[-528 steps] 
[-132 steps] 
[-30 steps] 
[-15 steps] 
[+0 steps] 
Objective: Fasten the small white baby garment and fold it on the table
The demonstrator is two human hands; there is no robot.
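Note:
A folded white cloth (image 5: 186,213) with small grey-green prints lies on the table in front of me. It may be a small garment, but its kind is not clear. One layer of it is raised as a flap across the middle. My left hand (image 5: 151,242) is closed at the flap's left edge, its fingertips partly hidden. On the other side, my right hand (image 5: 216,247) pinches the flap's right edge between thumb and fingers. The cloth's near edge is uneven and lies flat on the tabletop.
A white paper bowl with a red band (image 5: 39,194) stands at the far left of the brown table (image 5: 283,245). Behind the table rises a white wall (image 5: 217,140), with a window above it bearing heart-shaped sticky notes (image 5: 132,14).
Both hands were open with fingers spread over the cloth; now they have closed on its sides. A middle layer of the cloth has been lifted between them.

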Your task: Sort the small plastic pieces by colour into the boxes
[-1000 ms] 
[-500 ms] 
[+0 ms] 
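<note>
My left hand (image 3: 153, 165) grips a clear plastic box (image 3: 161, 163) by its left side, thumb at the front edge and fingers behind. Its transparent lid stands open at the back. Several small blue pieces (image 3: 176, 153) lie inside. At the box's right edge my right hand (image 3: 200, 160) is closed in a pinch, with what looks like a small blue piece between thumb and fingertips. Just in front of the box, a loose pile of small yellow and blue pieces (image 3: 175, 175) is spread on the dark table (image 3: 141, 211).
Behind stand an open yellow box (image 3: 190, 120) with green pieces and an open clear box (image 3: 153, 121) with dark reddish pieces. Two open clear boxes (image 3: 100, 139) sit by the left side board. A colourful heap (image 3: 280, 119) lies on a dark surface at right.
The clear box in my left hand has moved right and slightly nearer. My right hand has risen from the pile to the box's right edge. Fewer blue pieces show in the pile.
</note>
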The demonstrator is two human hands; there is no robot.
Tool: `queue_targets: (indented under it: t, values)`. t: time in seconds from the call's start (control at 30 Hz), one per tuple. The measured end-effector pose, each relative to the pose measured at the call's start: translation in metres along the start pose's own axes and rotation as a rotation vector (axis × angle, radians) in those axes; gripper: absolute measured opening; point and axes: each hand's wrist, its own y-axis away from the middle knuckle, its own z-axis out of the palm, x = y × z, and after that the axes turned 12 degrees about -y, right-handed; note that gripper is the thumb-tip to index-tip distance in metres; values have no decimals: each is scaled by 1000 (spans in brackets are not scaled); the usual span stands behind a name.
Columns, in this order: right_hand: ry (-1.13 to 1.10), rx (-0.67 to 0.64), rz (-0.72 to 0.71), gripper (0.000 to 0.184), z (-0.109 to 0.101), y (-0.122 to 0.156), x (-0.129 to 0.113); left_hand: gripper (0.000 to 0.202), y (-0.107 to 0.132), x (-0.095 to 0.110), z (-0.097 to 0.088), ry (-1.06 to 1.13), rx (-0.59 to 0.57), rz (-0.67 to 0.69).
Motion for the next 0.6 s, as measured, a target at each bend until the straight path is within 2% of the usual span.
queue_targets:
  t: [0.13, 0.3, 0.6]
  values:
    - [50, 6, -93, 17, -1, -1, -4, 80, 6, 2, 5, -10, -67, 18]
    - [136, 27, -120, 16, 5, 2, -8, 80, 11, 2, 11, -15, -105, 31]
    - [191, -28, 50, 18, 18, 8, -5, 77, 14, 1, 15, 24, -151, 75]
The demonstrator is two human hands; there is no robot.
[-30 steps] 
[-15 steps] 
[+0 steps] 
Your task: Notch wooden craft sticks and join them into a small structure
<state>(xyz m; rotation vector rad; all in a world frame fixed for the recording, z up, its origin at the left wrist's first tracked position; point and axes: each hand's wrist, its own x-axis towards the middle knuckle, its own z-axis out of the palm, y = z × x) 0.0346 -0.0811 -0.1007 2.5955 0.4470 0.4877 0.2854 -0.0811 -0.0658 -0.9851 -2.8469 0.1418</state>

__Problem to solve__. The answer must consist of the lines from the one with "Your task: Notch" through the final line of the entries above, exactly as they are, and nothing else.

__Answer to this exercise__.
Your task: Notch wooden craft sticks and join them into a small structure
<state>(xyz m; rotation vector rad; all in a world frame fixed for the recording, z up, its origin at the left wrist's first tracked position; point and axes: each hand's wrist, its own x-axis towards the middle knuckle, its own z-axis out of the palm, y = z × x) 0.0346 -0.0811 -0.1007 2.5955 0.4470 0.4877 0.2854 -0.0811 -0.0658 -0.9851 -2.8469 0.1418</state>

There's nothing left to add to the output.